El primer santuario conservaba algunos rojos, amarillos y azules de las pinturas aún inalterados. Los techos se mantenían manchados de humo, pues los cristianos se habían escondido allí durante décadas, al caer el templo en desuso.
Aprovechando la soledad del lugar, la guía nos narró el mito de la victoria de Horus sobre el malvado Seth. Una complicada historia con diferentes versiones, incluso algunas con un tinte homosexual incestuoso. Mejor no enredarse en las patas de los caballos, en este caso hipopótamos.
Bajamos las estrechas escaleras que llevan al nilómetro, que servía para determinar el nivel de las crecidas del río. Los impuestos serían cobrados de acuerdo a la riada anual. Algo que me pareció inteligente, justo y equitativo.
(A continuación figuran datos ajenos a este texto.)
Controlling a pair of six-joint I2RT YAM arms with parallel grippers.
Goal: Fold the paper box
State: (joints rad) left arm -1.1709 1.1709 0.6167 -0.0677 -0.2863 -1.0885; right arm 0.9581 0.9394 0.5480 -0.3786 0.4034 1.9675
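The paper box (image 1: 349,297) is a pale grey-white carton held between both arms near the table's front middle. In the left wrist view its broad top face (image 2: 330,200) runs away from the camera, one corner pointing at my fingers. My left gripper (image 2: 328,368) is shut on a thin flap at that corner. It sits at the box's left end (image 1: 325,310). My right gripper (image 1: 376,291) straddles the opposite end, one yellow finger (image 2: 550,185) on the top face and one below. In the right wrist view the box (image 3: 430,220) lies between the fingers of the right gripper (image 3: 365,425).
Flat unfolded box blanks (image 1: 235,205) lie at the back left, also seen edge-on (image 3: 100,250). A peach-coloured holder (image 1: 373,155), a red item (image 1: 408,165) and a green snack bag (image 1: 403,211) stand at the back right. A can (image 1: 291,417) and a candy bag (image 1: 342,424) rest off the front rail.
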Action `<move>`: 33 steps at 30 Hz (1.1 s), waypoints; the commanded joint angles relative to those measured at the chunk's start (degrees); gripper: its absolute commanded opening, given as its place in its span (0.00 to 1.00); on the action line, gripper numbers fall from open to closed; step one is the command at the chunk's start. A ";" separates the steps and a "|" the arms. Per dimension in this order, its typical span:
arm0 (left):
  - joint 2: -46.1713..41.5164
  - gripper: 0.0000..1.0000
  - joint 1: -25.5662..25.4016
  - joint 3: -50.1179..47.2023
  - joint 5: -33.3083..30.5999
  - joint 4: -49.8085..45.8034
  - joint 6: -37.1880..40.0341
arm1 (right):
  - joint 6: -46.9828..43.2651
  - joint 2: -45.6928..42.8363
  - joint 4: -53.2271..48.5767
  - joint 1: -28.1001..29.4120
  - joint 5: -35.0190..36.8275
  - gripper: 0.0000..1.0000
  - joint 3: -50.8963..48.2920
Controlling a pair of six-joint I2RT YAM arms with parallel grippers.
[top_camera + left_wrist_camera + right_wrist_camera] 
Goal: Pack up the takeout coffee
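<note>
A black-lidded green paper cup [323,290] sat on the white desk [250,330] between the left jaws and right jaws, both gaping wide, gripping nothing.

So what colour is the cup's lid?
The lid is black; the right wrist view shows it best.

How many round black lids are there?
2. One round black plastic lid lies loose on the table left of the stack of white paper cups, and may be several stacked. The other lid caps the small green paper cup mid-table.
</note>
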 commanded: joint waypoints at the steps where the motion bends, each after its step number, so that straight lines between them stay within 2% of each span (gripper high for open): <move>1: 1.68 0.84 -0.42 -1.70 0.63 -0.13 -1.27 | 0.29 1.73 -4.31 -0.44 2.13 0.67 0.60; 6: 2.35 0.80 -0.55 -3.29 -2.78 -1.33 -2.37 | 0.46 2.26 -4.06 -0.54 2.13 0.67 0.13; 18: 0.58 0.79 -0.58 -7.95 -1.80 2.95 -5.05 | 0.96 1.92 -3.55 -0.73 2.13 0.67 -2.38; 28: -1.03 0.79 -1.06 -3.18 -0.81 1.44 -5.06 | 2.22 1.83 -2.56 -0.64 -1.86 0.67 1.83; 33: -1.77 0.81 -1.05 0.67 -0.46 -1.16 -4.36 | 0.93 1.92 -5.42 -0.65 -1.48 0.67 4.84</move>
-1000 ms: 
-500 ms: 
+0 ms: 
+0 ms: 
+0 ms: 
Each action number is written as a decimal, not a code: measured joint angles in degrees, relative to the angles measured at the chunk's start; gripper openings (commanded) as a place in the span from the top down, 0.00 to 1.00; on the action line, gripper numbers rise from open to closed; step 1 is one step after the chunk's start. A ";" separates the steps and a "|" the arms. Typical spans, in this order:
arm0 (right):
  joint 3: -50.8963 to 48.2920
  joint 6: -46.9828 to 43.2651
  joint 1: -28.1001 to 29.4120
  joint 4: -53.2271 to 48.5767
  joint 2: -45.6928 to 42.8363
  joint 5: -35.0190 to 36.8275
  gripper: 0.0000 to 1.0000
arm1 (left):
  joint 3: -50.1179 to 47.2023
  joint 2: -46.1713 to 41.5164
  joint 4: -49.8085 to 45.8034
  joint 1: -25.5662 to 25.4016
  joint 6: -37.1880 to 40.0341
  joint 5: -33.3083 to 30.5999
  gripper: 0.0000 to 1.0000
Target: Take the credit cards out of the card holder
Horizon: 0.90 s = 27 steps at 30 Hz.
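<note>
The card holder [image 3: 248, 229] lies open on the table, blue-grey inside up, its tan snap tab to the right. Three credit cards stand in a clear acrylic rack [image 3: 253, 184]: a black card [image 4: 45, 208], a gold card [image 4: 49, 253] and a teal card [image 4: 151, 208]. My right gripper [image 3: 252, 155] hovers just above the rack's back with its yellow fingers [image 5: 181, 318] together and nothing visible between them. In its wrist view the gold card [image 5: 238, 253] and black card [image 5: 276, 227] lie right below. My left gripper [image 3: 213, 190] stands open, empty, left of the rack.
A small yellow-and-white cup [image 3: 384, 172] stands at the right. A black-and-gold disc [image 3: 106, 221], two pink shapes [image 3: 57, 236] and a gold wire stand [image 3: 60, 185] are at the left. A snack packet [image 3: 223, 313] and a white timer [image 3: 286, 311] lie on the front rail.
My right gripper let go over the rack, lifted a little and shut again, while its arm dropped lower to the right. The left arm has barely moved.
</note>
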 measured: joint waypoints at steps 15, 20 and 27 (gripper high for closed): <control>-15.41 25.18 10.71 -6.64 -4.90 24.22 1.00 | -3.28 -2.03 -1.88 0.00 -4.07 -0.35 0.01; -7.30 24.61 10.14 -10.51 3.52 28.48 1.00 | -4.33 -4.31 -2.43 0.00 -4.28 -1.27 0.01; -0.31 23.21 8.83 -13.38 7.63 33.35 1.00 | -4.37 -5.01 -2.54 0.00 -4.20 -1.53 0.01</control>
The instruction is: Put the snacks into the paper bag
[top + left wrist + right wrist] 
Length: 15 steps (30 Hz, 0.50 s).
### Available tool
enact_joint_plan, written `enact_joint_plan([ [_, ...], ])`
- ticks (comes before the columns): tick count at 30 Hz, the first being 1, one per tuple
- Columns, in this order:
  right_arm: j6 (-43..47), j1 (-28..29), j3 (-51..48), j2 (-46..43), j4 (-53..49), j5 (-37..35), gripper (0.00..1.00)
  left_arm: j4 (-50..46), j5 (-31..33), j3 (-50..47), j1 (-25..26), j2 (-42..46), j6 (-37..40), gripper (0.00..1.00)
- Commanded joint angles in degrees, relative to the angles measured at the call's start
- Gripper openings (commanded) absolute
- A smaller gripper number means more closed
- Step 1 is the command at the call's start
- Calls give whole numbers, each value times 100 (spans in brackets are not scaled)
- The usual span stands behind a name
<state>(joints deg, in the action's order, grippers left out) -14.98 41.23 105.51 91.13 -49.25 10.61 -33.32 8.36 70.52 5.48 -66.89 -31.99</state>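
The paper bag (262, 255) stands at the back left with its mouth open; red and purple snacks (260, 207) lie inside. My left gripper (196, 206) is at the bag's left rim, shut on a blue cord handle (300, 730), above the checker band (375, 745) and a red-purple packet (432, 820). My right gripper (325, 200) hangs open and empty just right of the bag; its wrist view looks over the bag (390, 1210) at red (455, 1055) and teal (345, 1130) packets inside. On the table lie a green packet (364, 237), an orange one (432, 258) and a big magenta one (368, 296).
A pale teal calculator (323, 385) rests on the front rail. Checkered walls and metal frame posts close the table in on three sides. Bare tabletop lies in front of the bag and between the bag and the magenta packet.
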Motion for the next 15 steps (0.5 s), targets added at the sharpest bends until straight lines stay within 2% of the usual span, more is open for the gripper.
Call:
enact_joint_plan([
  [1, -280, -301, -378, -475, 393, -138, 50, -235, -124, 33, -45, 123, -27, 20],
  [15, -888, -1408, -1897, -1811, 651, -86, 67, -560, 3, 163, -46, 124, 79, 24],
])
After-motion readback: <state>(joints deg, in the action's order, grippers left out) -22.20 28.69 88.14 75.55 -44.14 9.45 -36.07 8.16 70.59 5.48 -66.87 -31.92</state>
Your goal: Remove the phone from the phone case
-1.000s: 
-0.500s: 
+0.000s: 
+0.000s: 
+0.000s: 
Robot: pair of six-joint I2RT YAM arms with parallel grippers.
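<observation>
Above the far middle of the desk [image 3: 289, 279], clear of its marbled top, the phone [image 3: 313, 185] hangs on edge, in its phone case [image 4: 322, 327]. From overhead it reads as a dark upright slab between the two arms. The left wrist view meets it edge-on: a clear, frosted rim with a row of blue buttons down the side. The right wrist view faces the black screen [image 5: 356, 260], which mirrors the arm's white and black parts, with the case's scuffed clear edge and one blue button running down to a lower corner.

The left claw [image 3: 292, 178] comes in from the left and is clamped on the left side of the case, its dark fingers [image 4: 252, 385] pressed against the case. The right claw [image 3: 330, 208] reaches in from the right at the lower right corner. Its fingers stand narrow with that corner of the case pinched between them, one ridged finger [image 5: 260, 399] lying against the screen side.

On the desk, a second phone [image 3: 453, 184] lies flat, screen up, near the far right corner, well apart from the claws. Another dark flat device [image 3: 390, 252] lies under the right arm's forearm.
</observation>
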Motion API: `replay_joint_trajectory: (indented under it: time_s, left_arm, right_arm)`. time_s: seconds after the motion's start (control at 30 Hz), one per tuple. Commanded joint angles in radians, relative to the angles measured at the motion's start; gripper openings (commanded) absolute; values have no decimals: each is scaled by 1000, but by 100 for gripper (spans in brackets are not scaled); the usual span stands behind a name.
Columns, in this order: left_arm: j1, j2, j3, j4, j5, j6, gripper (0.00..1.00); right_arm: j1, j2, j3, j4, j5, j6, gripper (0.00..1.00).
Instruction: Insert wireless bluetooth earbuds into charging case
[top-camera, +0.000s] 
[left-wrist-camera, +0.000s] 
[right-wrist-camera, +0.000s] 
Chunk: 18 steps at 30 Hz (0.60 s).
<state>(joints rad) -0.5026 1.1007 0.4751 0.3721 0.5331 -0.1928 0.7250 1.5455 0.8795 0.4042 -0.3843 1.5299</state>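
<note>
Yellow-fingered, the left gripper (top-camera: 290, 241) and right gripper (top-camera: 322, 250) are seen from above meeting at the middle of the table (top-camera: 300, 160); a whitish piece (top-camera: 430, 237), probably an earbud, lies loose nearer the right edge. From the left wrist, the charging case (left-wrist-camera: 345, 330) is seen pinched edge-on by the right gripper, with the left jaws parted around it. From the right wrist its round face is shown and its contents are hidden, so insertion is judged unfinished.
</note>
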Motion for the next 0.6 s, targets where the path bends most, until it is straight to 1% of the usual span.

En el santuario de Horus, frente a la nave con su imagen como mascarón de proa, me ofrecí a ayudar a uno de nuestros compañeros de viaje, un fotógrafo apasionado, un noruego muy callado que no entendía nada de sueco y poco de inglés. Cargaba con un trípode para una luz y otro para su cámara. Desde ese momento nos hicimos casi inseparables. Ayudó mucho a Jorge en la excursión a Abu Simbel, marcando el resto del viaje con su ternura y sus silencios.
Salimos de Edfu a punto de anochecer. Varios perros, quizás chacales, aparecieron a contraluz en las crestas de los muros en forma de olas. Yo iba de último y me parecía que me observaban con atención. Me detuve. Experimentaba una fuerte sensación de dèjá vu. Los canes llegaban a una docena cuando el conductor del autobús me sacó de mi marasmo a gritos. Reaccioné corriendo, al poner el pie en el vehículo, miré atrás… Los animales habían desaparecido. Ni siquiera lo conté a Ybarra.
En la cubierta del barco comimos kofta (una especie de sikh kebab de carne ovina) asada en carbón, con unas señoras gruesas. Durante toda la cena no pararon de hablar sobre los precios de los disfraces para la fiesta de despedida. Yo pensaba en la imagen crepuscular de los muros del templo, quizás la había visto en alguna película, no la puedo olvidar.
Navegamos cada vez más al sur, hacia el Alto Egipto, a Kom Ombo. En su templo, la mañana después, volvería a tener una rara experiencia, que no se repetiría en el resto del crucero.